Of this amount, $29.7 billion of Russian products were imported into the United States, including fuel, precious metals, iron and steel. Imports are only 6% of US purchases from China in 2021.
Aside from oil and gas, Russia is not a major player in global trade. However, analysts say the combined effect of other countries will be significant.
“The more countries that take this action, the more effective the sanctions will be,” said Inoue Manak, a fellow for trade policy at the Council on Foreign Relations. “If the allies coordinate the removal of Russian trade concessions, the impact on the Russian economy will be very severe.”
Management already has Announced an embargo on Russian oil, coal and gaswhich makes up nearly 60% of total US imports from the country.
Ed Greiser, a former official in the Office of the United States Trade Representative who is now vice president of the Institute for Progressive Policy, a centrist-leaning democratic think tank, said the energy import ban could have an inflationary effect due to Russia’s massive presence in the country. global energy market.

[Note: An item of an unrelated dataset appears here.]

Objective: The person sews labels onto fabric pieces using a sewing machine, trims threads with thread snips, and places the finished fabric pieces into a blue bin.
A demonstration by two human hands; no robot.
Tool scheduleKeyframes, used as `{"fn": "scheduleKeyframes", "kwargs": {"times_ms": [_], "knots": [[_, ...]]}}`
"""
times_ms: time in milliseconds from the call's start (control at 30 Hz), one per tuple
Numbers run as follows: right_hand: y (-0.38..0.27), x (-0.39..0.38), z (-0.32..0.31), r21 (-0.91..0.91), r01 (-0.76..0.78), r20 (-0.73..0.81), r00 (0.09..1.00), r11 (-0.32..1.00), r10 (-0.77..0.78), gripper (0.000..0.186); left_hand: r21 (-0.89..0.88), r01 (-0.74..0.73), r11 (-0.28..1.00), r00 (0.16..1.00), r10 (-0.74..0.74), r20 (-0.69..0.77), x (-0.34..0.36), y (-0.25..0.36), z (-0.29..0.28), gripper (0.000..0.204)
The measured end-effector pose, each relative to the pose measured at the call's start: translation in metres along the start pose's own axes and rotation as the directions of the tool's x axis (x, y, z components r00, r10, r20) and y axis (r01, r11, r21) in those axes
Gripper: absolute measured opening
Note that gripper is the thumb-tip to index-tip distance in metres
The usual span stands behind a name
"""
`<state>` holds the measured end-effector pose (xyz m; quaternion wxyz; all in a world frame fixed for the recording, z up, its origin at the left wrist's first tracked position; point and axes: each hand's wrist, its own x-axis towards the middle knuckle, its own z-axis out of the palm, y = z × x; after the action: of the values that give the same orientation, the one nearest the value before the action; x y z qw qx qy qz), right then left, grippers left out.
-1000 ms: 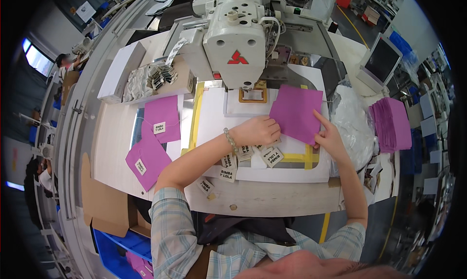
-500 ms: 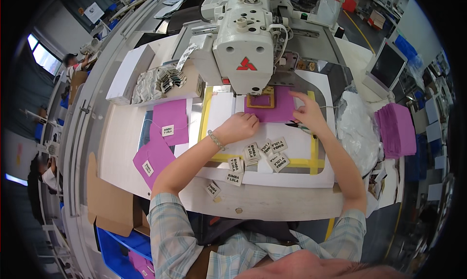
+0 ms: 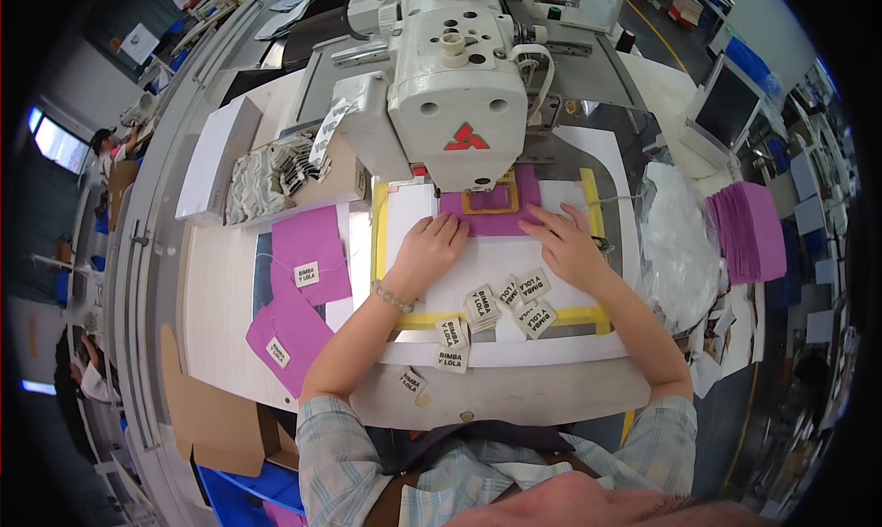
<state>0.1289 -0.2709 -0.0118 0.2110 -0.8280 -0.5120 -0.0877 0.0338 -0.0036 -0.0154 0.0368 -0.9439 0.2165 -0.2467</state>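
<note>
A: Where does the flat, four-sided piece of purple fabric (image 3: 493, 225) lie?

B: Under the white metal sewing-machine head (image 3: 459, 113), with a small yellow rectangular frame (image 3: 491, 211) over it; purple shows through the opening.

A: And the person's bare left grip (image 3: 431, 249)?

B: Open, fingers together and laid flat, tips on the fabric's near left corner. The bare right grip (image 3: 565, 249) is open too, fingers spread, tips touching the near right corner.

A: Which is nearer the frame?

B: Neither, clearly. The frame sits between the two sets of fingertips and slightly beyond them, so the fabric runs forward from both grips, toward the machine.

A: Its long axis?

B: I can't tell. The near edge runs left to right, but the far part is hidden below the machine head.

A: Anything close by?

B: White square labels with black lettering (image 3: 481, 307) lie nearer the person, between the forearms. On the pale, smooth-topped counter (image 3: 219, 320), two more purple pieces (image 3: 308, 242) overlap, left of the left grip.
</note>
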Motion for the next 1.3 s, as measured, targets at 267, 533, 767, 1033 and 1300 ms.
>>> {"fn": "scheduleKeyframes", "kwargs": {"times_ms": [267,533,767,1033,1300], "knots": [[0.02,-0.01,-0.013,-0.117,-0.311,-0.229,0.932,0.943,0.279,0.056,-0.241,0.244,0.939,0.97,-0.238,0.053,-0.009,-0.018,-0.02,0.037],[-0.005,0.011,-0.004,-0.305,-0.25,-0.322,0.935,0.919,0.148,0.038,-0.294,0.392,0.872,0.919,-0.385,0.083,-0.015,-0.016,-0.03,0.05],[-0.02,0.022,0.001,-0.171,-0.111,-0.107,0.99,0.979,0.094,0.02,-0.28,0.415,0.866,0.91,-0.399,0.115,-0.019,-0.016,-0.025,0.039],[-0.02,0.024,-0.003,-0.109,-0.166,-0.087,0.984,0.98,0.157,0.025,-0.312,0.43,0.847,0.903,-0.403,0.151,-0.019,-0.016,-0.022,0.034],[-0.015,0.019,-0.004,-0.088,-0.201,-0.056,0.979,0.976,0.197,0.024,-0.31,0.444,0.841,0.896,-0.413,0.165,-0.018,-0.015,-0.025,0.032]]}}
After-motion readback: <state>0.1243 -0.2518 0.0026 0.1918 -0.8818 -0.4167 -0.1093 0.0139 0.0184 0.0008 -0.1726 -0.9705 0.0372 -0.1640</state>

He said it was unlikely that other measures announced on Friday would have a significant impact on consumers “because Russia’s trade with the world is not very big”.
Outside of energy products, other raw materials and goods, which make up a large portion of remaining US purchases, Russia will continue to enjoy duty-free or non-significant duty-free treatment even after the MFN ends.

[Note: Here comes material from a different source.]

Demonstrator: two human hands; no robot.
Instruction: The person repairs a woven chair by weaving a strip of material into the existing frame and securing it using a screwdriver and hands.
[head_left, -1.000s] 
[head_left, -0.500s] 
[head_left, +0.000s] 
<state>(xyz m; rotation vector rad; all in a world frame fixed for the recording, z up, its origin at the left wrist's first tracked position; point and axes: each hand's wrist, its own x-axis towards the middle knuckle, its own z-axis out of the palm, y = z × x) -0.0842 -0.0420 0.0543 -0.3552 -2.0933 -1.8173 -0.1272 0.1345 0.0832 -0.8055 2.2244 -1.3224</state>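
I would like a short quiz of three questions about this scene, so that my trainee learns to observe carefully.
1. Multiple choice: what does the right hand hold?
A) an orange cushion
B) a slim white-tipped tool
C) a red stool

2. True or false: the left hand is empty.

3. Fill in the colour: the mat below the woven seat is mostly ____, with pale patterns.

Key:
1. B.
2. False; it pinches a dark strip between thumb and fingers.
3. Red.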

The tariff rate on specialty metals such as uranium and palladium, another large import category that includes important feeds for some US industries, will remain zero even if Russia’s situation changes.

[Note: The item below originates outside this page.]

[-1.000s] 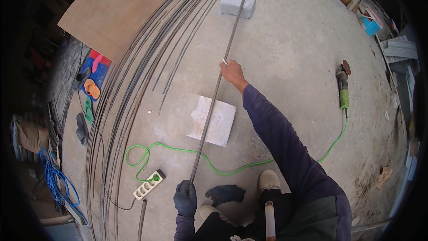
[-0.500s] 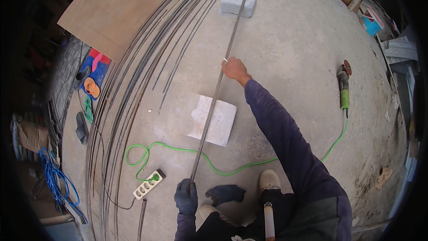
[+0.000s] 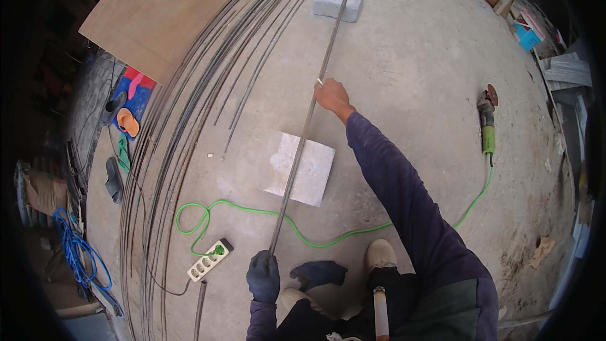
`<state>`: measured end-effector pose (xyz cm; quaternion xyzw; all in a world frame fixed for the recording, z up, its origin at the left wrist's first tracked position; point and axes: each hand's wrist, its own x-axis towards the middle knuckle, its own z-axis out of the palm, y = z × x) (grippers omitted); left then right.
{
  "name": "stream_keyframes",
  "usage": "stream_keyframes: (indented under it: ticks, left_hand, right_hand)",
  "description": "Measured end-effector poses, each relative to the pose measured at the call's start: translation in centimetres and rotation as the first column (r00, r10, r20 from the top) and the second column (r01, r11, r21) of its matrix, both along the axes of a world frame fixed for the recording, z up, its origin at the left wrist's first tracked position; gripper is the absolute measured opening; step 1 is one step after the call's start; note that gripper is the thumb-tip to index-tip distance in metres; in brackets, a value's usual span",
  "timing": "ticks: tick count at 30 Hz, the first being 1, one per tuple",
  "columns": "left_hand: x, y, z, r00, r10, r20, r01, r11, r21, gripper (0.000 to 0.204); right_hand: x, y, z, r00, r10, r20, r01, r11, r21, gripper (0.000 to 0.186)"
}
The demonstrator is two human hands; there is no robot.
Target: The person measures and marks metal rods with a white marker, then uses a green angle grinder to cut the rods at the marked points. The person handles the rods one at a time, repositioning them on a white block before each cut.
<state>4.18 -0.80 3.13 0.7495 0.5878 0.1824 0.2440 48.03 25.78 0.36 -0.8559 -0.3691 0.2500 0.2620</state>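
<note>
My left hand (image 3: 262, 275), in a dark glove, grips the near end of a long thin metal rod (image 3: 291, 183). My bare right hand (image 3: 331, 95) is closed around a small white stick (image 3: 320, 81), held at the rod about midway along it. The rod passes over a pale square block (image 3: 315, 173) nearer me and a grey block (image 3: 328, 3) farther off. A dark glove (image 3: 315, 275) lies on the floor by my boots.
On the concrete floor (image 3: 416, 44) are a bundle of rods (image 3: 196, 76), a plywood sheet (image 3: 145, 12), sandals (image 3: 126, 123), a blue hose (image 3: 82, 259), a power strip (image 3: 208, 259) with green cable, and an angle grinder (image 3: 487, 126). Assorted boards and boxes (image 3: 530, 31) line the right edge.
My right hand has edged slightly forward along the rod. The whole view has shifted a little; my left hand still grips the near end.
</note>
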Motion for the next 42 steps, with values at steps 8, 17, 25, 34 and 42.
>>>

That’s because the tariff rate list, which is used for countries that do not have MFN status, is designed to reduce tariffs on US manufacturers who rely on imported materials, while charging higher rates on consumer products.
The loss of the most favorable trade status means that some Russian imports will be subject to higher tariff rates currently imposed on North Korea and Cuba. The United States imports relatively little from Cuba, and nothing from North Korea.
The proposed legislation also calls for Russia’s expulsion from the World Trade Organization. This is a symbolic gesture because the move will require a time-consuming effort to win the approval of more than 100 member states.
Meanwhile, Senate Finance Committee Chairman Ron Wyden (DE, Oregon) is proposing changes to the tax code aimed at punishing the Russian government and imposing sanctions on Russians who own American assets.
His plan would deny foreign tax credits and certain discounts to US companies that generate income in Russia and Belarus, adding those countries to a list that includes Iran, North Korea, Syria and Sudan.
“If American companies choose to continue paying taxes to Russia — taxes that fund the bombing of hospitals for women and children — they should do so without a penny of help from American taxpayers,” he said.
Mr. Wyden’s plan would also deny US-Russia tax treaty benefits to sanctioned individuals and entities and give the Treasury the ability to add more people to that list. The change will effectively increase taxes on dividends and cross-border interest payments.
Other actions the United States could take include sanctions on sectors such as shipping and insurance, and blacklisting companies and government officials. Late Friday, the Treasury Department announced a new round of financial sanctions targeting “Russian elites and the Kremlin, oligarchs, and Russia’s political and national security leaders” who have supported Mr. Putin.
— Elisa Collins, Richard Rubin, Lawrence Norman, Bojan Banshefsky, and Ian Tully contributed to this article.